Home › Forums › Natural Living › Health › Joanie’s White Light Healing › David’s Guidance › Re: Re: David’s Guidance
O.K., the truth is that I am actually a little afraid that I might be crazy. What if I chip through all the grimy scabs only to confirm that I am not playing with a full deck? What if the real me is just a little (or a lot) off? Are all these impulses and ideas I have even beneficial to anyone but myself? How do I know what is real? How do I know who is the real me? I have been so guarded for so long, I am not even sure anymore and I know I am getting in my own way with doing the work. I have turned around so many times I don’t know where I stand anymore. Actually, I know where I stand for some things, I know what I believe in and why I am here, those are all very strong inside of me, those are all fighting things and I know I am not afraid to fight. It is the light things, the good things, those are the things I will not let myself be. Why? Why would someone be so ready to fight but so afraid to be light? I see now how much your last letter to us has bothered me. I did not realize it until now, but it has really stressed me out. I know it sounds silly and I know I don’t sleep enough anyway, but I have been getting more and more anxious since I read it. I am not (nor was I ever) upset about the letter’s presence, I am grateful for the opportunity to communicate and learn from you all. Only disappointed in myself I guess (I know disappointment does not serve me or anyone else).

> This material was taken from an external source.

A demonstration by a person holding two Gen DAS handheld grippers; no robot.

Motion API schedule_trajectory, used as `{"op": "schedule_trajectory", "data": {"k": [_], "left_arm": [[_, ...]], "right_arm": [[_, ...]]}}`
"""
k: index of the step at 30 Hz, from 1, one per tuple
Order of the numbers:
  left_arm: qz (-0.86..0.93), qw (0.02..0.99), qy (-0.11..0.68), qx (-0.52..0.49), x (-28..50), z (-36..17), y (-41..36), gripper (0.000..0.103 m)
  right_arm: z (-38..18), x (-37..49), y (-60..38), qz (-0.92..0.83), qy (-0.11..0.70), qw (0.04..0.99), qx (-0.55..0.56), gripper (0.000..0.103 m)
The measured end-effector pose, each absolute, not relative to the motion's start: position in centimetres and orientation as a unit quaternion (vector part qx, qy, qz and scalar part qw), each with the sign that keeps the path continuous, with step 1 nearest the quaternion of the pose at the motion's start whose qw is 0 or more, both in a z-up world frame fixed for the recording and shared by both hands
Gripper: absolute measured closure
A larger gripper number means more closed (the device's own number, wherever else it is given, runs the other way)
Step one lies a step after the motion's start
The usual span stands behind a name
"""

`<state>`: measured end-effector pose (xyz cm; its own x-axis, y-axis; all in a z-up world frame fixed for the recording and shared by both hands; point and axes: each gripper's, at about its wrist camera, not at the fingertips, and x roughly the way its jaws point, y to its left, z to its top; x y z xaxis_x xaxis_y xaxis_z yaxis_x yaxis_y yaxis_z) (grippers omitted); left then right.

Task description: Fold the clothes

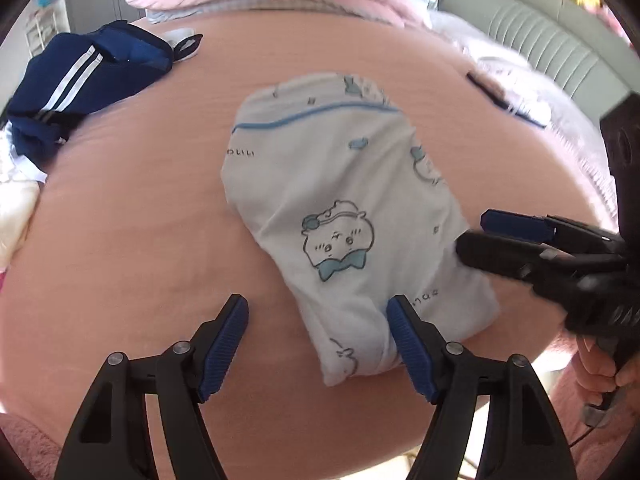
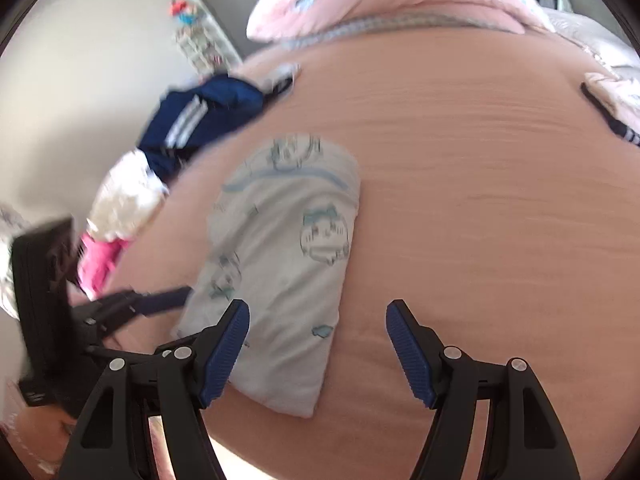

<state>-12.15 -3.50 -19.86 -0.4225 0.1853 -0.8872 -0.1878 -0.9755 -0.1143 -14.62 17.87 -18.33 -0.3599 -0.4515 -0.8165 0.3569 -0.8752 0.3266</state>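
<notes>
I see a folded white garment (image 1: 340,216) with little blue cartoon animals on it. It lies flat in the middle of the bed (image 1: 132,216), on the pink sheet.

My left gripper (image 1: 318,344) is open wide. Its left finger is over the bare sheet. Its right finger is at the near end of the white garment, and I cannot tell if it touches the cloth. It holds nothing.

My right gripper (image 2: 318,346) is open wide too. Its left finger is over the near part of the white garment and its right finger is over the bare sheet. It holds nothing. In the left wrist view I see it come in from the right, with its tips at the right edge of the garment. A hand (image 1: 600,364) holds its handle.

A dark blue garment with white stripes (image 1: 84,84) lies bunched up near the far left corner of the bed. Beside it, along the left edge, are white clothes (image 2: 120,200) and something bright pink (image 2: 100,264). A pink pillow (image 2: 384,4) lies at the far edge of the bed.
</notes>
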Motion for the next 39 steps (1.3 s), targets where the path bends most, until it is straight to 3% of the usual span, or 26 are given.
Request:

It is obviously (now, anyway) something that I really need to work on (yet something I have been working on for so long, but until now I don’t know that I have been giving it my 100%..I don’t think I have been fully living this commitment to change). I was doing so well for so long. But, little by little I could feel the rails going up around me and I could see myself becoming more and more frustrated with my inabilities. How do I break through? I know I can do it, I want to do it, but the truth is that I am afraid and I don’t know why. I know there were things that happened in the past that helped me learn to put my guard up, but shouldn’t the fact that I know these things make it easier to bring it down? Is meditation the only way to find and hear the answers? What else can I do? Where do I go from here? And is it even fair to ask you to tell me, shouldn’t this be my work? Shouldn’t I have to figure this out on my own? Isn’t this my path and am I cheating by asking these questions?
I am sorry for taking up so much room here. I only hope that like I am continuously learning from everyone’s posts, that someone besides me gets something good out of this overflowing load of laundry, at least a good chuckle or two.